Two weeks ago I wrote this piece about the then upcoming Greek Referendum. Given the outcome, it certainly seems that my argument needs some revisiting. Here’s what I wrote:
It’s very insightful to look to the betting markets for indicators. Memories are still fresh of March’s Israeli election and last year’s Scottish independence referendum, when the betting sites were right and the opinion polls were way off. In Israel, 2 weeks before the elections, while opinion polls where all favoring the Labor Party, 81% of gamblers were betting on Netanyahu to come through as the victor. In Scotland, while most opinion polls were split down the middle, political betting lines have unanimously experienced much higher “NO” volumes. In this case the current betting jury is out. Predictit is leaning towards a 2015 EuroZone exit while other betting sites are pointing at no EuroZone exit anytime soon.
Guess what? The predictive markets got it wrong and so did I! Paddy Power had to cough out a substantial amount of money, a result of being left Բed-facedԼ/a> after paying out early to gamblers who incorrectly bet that Greek voters would back an austerity referendum.
Barry Ritholtz has written an insightful, must read and very critical piece on the false wisdom associated with the crowd in such situations. He attributes the frequent failure of prediction markets to a number of factors.
- Real Markets are diverse and trade in huge volumes. Prediction markets are not. This is key to understanding crowd failures, simply because the crowd is best when it creates a thinking market where such doesn’t exist.
- Prediction Markets stakeholders are not close enough to the actual decision makers. In the case of the Greek Referendum, for example, the Paddy Power gamblers were not Greek voters. This is another key, as the crowd must operate under clear incentives in order to create an objective and true judgment.
- Polling data was out, which means the predicting market did not predict a future market but reacted to a “past market”. Or in simple words, they acted as a poll interpreting focus group, and not as a good one compared to scientifically designed ones. This is crucial as crowd wisdom requires independent individual thinking and unbiased “vote casting”.

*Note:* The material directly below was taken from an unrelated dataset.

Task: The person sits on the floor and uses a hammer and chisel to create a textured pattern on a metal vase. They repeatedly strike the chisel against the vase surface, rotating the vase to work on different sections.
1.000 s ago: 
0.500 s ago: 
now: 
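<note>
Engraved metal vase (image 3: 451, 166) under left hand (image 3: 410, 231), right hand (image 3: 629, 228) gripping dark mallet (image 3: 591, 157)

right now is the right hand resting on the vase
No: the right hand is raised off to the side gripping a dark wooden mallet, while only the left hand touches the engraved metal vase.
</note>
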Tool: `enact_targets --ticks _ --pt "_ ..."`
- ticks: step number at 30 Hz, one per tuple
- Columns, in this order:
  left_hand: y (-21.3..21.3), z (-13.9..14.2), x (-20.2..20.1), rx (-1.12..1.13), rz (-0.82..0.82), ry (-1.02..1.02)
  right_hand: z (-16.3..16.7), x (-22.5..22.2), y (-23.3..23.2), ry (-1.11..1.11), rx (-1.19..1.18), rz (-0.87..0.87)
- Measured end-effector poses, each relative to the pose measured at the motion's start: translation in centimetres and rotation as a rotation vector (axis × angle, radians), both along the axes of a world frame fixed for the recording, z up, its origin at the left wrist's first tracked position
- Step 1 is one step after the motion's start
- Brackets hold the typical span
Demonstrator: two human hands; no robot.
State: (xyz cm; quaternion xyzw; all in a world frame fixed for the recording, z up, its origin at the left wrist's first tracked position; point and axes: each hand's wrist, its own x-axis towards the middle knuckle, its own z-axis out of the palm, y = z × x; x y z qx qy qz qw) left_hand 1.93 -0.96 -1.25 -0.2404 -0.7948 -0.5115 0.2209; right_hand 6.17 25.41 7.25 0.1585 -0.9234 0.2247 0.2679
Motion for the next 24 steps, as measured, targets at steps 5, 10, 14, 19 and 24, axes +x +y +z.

In a way, this reinforces the basic criteria the crowd requires in order to produce real wisdom: diversity, unbiased and independent thinking, incentives for providing the real opinion, and others.
Good luck with creating this type of environment anytime you wish to leverage crowd wisdom
Does this mean we should we give up on crowd predictions? Of course not. It only means we should continue and learn the difference between use and abuse. Crowd wisdom cannot be trusted blindly. The crowd doesn’t “know” what we “don’t know” as people and sometimes it is wise, as Howard Tullman notes, to forget about the crowd and focus on who matters.
My argument is that crowd wisdom can be very effective in areas where efficient markets haven’t manifested themselves. There’s no point in predicting the price of a stock which is already priced by the crowd in its market form. However, Crowd Wisdom can prove super effective when it creates the dynamics of a free market when such does not exist. This can be witnessed in the following cases:
- Predicting if an innovative product will capture significant market share. Kickstarter has demonstrated that very well and there are other alternatives which focus on that alone.
- Bubbling up supporting information such as threats, opportunities & sensitivities (using the actual individual sense rather then the classic, aggregated crowd wisdom definition). This is a very promising area which is yet to be fully explored.
- Identifying important undercurrents before analysts do. When is the tech bubble going to burst? is a great example of an interesting case study for crowd wisdom.
- Finding data that actually represents crowd wisdom but that does not involve explicit crowd “polling”. Investigating Google Trends is a great example of a different way of looking at crowd wisdom.
And in short, keep your eyes open, your brain functioning and your opinions flexible. Or, in the words of Charles H. Spurgeon:
“Wisdom is the right use of knowledge. To know is not to be wise. Many men know a great deal, and are all the greater fools for it. There is no fool so great a fool as a knowing fool. But to know how to use knowledge is to have wisdom.”